Trop tôt, Trop tard de Jean-Marie Straub & Danièle Huillet - 1982
Rhaaa bon sang, elle se mérite, cette intégrale Straub-Huillet, me voilà presque au bout (si Shang arrive à me dénicher les deux-trois manquants), et je vous avoue qu'après je serais bien tenté par une odyssée Bruce Lee, pour changer. En tout cas, traverser un film comme Trop tôt, Trop tard vous laisse forcément des traces un peu partout (en plus des valises sous les yeux), le moins qu'on puisse dire, c'est que cette vision n'est pas innocente.
Le couple diabolique décide cette fois de faire du "Straub-Huillet ++", puisque le film est presque exclusivement composé de ces panoramiques qui ont fait leur gloire. Dans nombre de leurs films, il n'y en a qu'un ou deux, pour ouvrir et fermer ; ici, c'est un festival. Droite-gauche, gauche-droite, aller-retours de malades, 360° vertigineux, caméra désaxée même parfois (pour suivre les méandres de la Saône à Lyon), voire même travelling latéral à bord d'une barque, faux panoramique "embarqué" autour du rond-point de la Bastille (le premier plan, très malin), ou travelling avant à bord d'une voiture. Vous l'aurez compris : c'est un film d'action. Ces mouvements sont utilisés pour nous montrer deux choses : d'abord des paysages ruraux français, pris donc en plans larges pendant qu'une voix comme d'habitude atone égrène un texte sur la pauvreté des Français au XVIIIème siècle ; ensuite, sur le même principe, des plans de paysages pris en Égypte sur un texte qui résume les tentatives révolutionnaires dans le pays depuis Napoléon...

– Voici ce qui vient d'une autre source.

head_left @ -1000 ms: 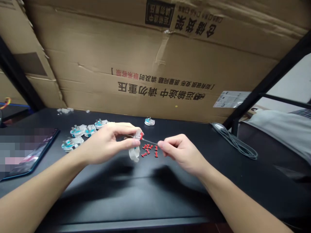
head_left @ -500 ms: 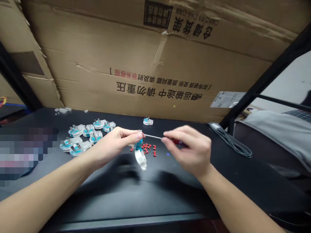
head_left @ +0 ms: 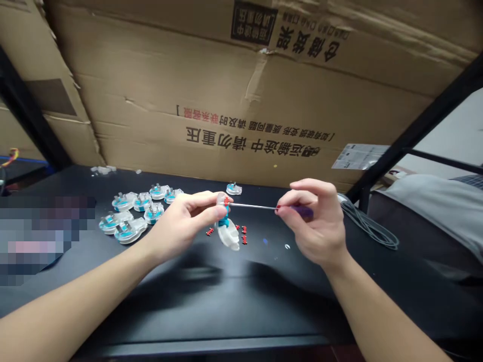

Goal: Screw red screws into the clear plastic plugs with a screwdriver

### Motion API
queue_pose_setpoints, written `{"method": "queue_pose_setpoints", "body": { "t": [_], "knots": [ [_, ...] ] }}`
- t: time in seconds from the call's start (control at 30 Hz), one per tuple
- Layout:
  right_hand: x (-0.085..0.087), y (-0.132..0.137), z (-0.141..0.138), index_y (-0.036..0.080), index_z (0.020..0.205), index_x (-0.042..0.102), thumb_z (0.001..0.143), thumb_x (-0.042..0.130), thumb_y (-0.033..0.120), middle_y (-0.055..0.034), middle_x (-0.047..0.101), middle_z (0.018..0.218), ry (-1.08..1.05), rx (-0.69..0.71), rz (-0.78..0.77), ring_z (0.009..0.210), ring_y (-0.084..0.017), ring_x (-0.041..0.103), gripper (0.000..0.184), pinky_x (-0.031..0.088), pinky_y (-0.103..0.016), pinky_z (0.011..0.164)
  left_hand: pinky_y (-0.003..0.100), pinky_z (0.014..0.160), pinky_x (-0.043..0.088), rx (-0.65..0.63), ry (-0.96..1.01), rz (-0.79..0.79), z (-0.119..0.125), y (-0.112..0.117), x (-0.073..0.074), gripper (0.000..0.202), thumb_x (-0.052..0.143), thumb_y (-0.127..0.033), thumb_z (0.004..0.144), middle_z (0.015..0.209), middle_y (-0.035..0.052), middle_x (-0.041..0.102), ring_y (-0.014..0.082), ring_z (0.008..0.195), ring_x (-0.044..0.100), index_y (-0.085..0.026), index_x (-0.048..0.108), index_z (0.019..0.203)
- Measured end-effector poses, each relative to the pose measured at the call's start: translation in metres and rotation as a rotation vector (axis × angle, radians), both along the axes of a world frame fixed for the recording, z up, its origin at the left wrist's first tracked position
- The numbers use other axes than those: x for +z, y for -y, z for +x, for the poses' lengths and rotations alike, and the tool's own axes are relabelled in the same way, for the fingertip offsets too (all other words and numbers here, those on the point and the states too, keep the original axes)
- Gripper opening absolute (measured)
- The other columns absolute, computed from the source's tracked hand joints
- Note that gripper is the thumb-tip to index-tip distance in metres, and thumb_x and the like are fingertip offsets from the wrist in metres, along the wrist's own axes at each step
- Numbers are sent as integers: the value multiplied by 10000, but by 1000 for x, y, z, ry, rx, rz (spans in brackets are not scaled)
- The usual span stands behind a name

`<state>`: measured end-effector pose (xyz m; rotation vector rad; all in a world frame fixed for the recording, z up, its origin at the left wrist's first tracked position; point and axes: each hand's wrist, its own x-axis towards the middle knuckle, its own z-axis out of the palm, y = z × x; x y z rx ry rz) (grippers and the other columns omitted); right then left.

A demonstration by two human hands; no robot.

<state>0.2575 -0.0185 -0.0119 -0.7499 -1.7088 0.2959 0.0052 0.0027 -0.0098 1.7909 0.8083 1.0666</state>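
Black table (head_left: 234,306): L hand (head_left: 177,226) grip closed on clear plug (head_left: 228,236), held up left of R hand (head_left: 317,221), whose grip pinches screwdriver (head_left: 252,205), its tip at plug's top. Risk: w/ too much force, tip could skid off, plug could drop onto small red parts (head_left: 244,235) below, scattering them.

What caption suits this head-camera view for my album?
Left hand holds a clear plug, right hand a screwdriver against it, above small red parts.
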Motion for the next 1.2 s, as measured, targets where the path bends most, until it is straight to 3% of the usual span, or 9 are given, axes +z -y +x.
{"method": "queue_pose_setpoints", "body": {
  "t": [0.13, 0.3, 0.47, 0.63, 0.8, 0.97, 1.1, 1.2],
  "knots": [
    [0, 2, -1, 300, 1127, 544, 835, 713, 187, 12, 629, 848, 27, 2, 32, 730, -161, 654, 355, 530, -312, 638, 277, 836, 482, 49, 11, 23, 1, 1, 1, 304, 651, -452, 883, 1034, 43, 703, 216, 957, 614, -202, 758, 1019],
    [-1, 2, 0, 293, 1180, 540, 949, 571, 232, 49, 590, 664, 54, -13, -85, 563, -134, 589, 241, 466, -284, 533, 268, 806, 496, 56, -53, 77, 2, 3, 4, 310, 641, -459, 889, 1008, 49, 711, 214, 936, 623, -204, 765, 1015],
    [0, 1, 1, 294, 1140, 521, 821, 727, 175, 27, 629, 792, 45, 0, 21, 681, -150, 637, 398, 498, -289, 577, 271, 812, 498, 68, -76, 108, 2, 5, 6, 304, 632, -457, 895, 1007, 46, 712, 213, 936, 623, -202, 768, 987],
    [0, 1, 0, 297, 1173, 517, 921, 617, 260, 22, 618, 723, -14, -23, -111, 604, -151, 628, 273, 481, -289, 520, 280, 787, 508, 89, -94, 123, 4, 5, 6, 324, 635, -478, 883, 987, 52, 716, 223, 914, 631, -198, 766, 980],
    [4, 2, -2, 300, 1132, 512, 785, 776, 256, 12, 653, 845, -52, -13, -34, 723, -165, 647, 438, 524, -308, 636, 279, 796, 507, 83, -67, 127, 4, 6, 4, 308, 642, -477, 881, 998, 43, 715, 220, 926, 643, -204, 759, 963],
    [3, 3, -1, 303, 1181, 520, 956, 566, 306, 33, 594, 672, -45, -10, -171, 544, -133, 584, 230, 461, -278, 502, 274, 795, 502, 106, -49, 139, 4, 6, 3, 313, 644, -481, 880, 991, 42, 709, 216, 930, 639, -199, 752, 960],
    [6, 3, -1, 327, 1164, 514, 835, 716, 196, 21, 607, 808, -14, 32, -77, 697, -155, 615, 408, 494, -294, 592, 283, 811, 502, 115, -15, 128, 4, 5, 4, 319, 657, -478, 869, 999, 48, 704, 221, 927, 640, -191, 750, 971],
    [3, 2, 0, 317, 1173, 515, 878, 666, 218, 10, 611, 836, -40, 82, -83, 717, -153, 603, 346, 491, -298, 607, 265, 813, 496, 109, -14, 125, 4, 7, 5, 294, 663, -464, 871, 997, 35, 699, 206, 928, 637, -203, 749, 977]
  ]
}}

Je vous sens frémir de désir de voir immédiatement ce film passionnant, je vous comprends, mais calmez-vous, attendez voir. Le truc, c'est que pendant une grande partie du film, l'humain est presque absent de l'écran, mis à part dans la présence des voitures, des bâtiments et surtout d'une bande-son qui laisse toute sa place aux bruits extérieurs (oiseaux et voitures, mais aussi cris d'enfants). Les hommes rentrent peu à peu dans le champ, disons au bout de 17 heures de film environ, sous la forme d'un plan phénoménal : 11 minutes de plan-séquence fixe qui filme la sortie d'une usine au Caire. Clin d’œil évident à nos amis Lumière Brothers qui donne quand même une expérience hallucinante dans un film de 1982. On regarde ça hagard, au bord de l'apoplexie, exsangue et pas loin de la rupture de faisceau, mais le fait est que ça fonctionne : où pourrait-on trouver ailleurs cette audace qui consiste à aller au bout du bout d'un plan (ou de la pellicule du magasin, c'est vrai aussi), sans rien lâcher, sans céder d'un pouce à la facilité (alors que le nôtre, de pouce, s'approche quand même dangereusement du bouton "avance rapide" de la télécommande) ? Peut-être seulement chez le Kiarostami de Five, bonne référence.
On est donc bluffé par l'exigence de ce film, une nouvelle fois. Maintenant, le souci est que c'est aussi très nettement chiant comme un jour de pluie à Brioude, ce qui est un peu dommage. Je n'ai pas la moindre idée de ce que les Straub ont eu envie de dire avec cette expérimentation éprouvante et lentissime, et le film aurait été plus court d'une centaine de minutes (il en fait 104), que ça m'aurait pas non plus dérangé plus que ça. Mais bon, on n'a pas si souvent que ça l'occasion de se frotter à ce type d'OVNI. Je ne le conseille donc à personne (faut pas charrier), mais je suis pas peu fier d'avoir vu ce bazar jusqu'au bout. Je vous laisse, je vais pleurer.